Break up OpenAI? Mandate open models? Tax AI rents? Create public infrastructure? Each has problems. Ricardo described dynamics, not prescriptions.
The comparison isn’t perfect. OpenAI has no army. It’s not colonizing. The violence is absent. But the economic pattern is strikingly similar.
A private entity gets privileged access to a critical resource. It extracts value while claiming public benefit. It creates costly dependencies. It concentrates power while diffusing risk. It earns rents while calling them profits.
Ricardo’s theories show why this emerges and where it leads. Comparative advantage becomes vassalage when power is asymmetric. Rents rise when resources are scarce. Diminishing returns set in when easy gains are exhausted. Labor’s share shrinks when returns flow to landowners.

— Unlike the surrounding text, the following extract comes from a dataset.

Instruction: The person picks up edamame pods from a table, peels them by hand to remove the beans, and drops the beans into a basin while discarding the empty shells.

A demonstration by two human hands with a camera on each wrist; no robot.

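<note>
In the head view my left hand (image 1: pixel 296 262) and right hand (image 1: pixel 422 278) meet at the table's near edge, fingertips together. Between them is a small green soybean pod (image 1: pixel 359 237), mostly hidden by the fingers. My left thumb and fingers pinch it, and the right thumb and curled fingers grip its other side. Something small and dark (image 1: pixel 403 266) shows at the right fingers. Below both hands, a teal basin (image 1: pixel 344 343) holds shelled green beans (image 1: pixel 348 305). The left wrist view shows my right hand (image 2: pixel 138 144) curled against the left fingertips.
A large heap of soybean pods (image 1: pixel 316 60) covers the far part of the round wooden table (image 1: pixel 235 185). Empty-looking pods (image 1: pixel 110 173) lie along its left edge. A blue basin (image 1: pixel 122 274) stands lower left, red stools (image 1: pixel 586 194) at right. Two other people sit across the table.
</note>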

The East India Company’s story ended badly. Rebellion, crisis, intervention. The question for OpenAI is whether we learn from history before repeating it.
Ricardo believed in markets but understood their limits. Power and distribution matter as much as efficiency. Economic arrangements encode political relationships that eventually demand political solutions.
We’re watching this in real time with AI. The technology is revolutionary. The economic structure is familiar. Whether we recognize the pattern before it’s too late to change it remains to be seen.
The East India Company started with a charter promising mutual benefit. It ended with direct rule after centuries of extraction. OpenAI started promising to benefit humanity. Where it ends depends on whether we can build better economic structures for general technologies than our ancestors built for global trade.
Ricardo gives us the tools to see clearly. Whether we use them is up to us.